** What to produce **
From the first entry to the last, copy everything exactly except the pictures.

** Records for the task **
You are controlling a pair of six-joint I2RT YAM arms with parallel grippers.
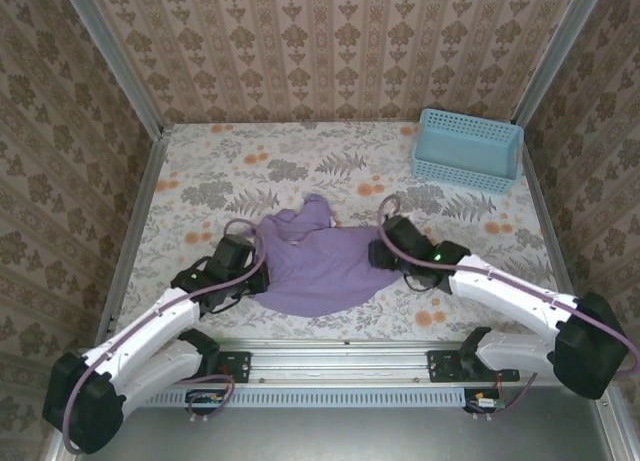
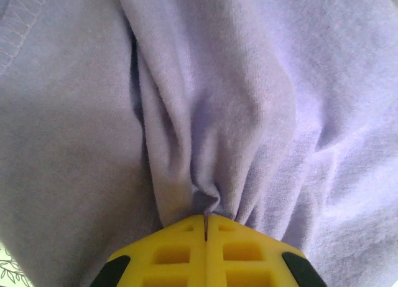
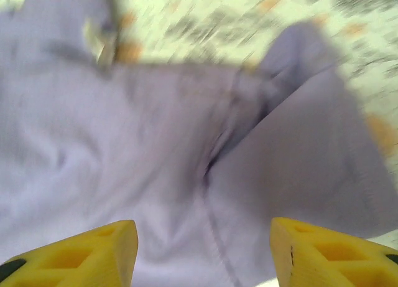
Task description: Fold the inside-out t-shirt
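Nearest, at the left gripper (image 2: 205,223), yellow fingers (image 2: 174,253) pressed together on a bunched ridge of the soft, crumpled lavender-purple cloth t-shirt (image 2: 249,112), folds fanning away beyond the tips, a stitched hem (image 2: 18,32) off to their far left. At the right gripper (image 3: 202,231), yellow fingers (image 3: 93,253) spread wide over the same cloth, a seam (image 3: 214,237) running away between them, nothing pinched. Beyond both, bare floral-patterned tabletop (image 1: 250,161). Farthest, well past the right fingers and apart from the shirt, a light-blue perforated plastic basket (image 1: 468,149).
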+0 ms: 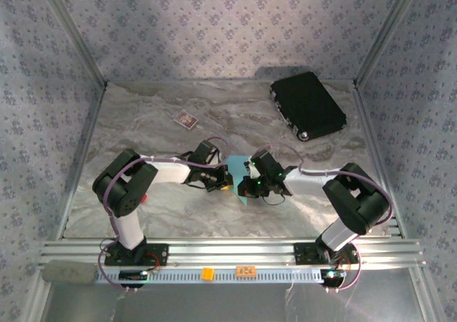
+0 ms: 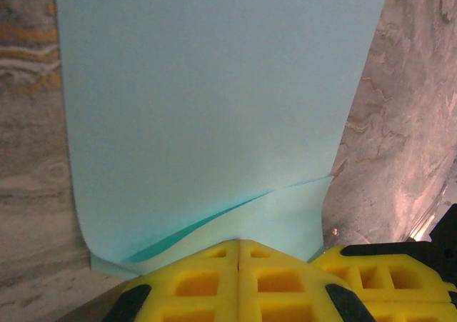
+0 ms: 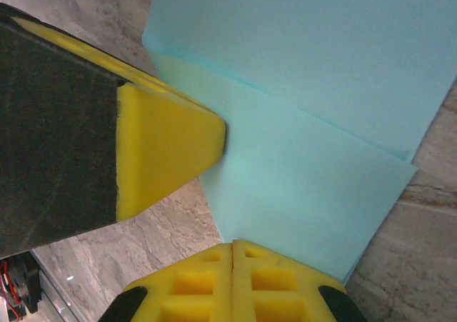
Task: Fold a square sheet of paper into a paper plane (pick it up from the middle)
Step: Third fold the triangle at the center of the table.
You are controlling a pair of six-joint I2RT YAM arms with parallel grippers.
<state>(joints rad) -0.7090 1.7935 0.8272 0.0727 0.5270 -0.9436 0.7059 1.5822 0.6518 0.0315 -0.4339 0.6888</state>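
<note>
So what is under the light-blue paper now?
The paper is folded, so a second layer of it shows below the top one. The marble table appears around its edges. Whatever lies directly beneath the paper is covered.

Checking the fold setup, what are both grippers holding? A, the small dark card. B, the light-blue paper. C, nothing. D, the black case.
B: the left gripper and right gripper are both shut on the light-blue paper, while the black case and small dark card lie apart at the back.
</note>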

** Finished task **
You are controlling a pair of six-joint I2RT YAM arms with parallel grippers.
Task description: Fold the inside-out t-shirt
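Nearest, at the left gripper (image 2: 205,223), yellow fingers (image 2: 174,253) pressed together on a bunched ridge of the soft, crumpled lavender-purple cloth t-shirt (image 2: 249,112), folds fanning away beyond the tips, a stitched hem (image 2: 18,32) off to their far left. At the right gripper (image 3: 202,231), yellow fingers (image 3: 93,253) spread wide over the same cloth, a seam (image 3: 214,237) running away between them, nothing pinched. Beyond both, bare floral-patterned tabletop (image 1: 250,161). Farthest, well past the right fingers and apart from the shirt, a light-blue perforated plastic basket (image 1: 468,149).
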+0 ms: 
+0 ms: 
+0 ms: 
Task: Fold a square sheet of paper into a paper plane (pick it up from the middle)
Step: Third fold the triangle at the center of the table.
You are controlling a pair of six-joint I2RT YAM arms with parallel grippers.
<state>(joints rad) -0.7090 1.7935 0.8272 0.0727 0.5270 -0.9436 0.7059 1.5822 0.6518 0.0315 -0.4339 0.6888</state>
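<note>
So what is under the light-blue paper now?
The paper is folded, so a second layer of it shows below the top one. The marble table appears around its edges. Whatever lies directly beneath the paper is covered.

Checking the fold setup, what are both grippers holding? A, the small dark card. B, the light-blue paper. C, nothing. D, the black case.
B: the left gripper and right gripper are both shut on the light-blue paper, while the black case and small dark card lie apart at the back.
</note>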

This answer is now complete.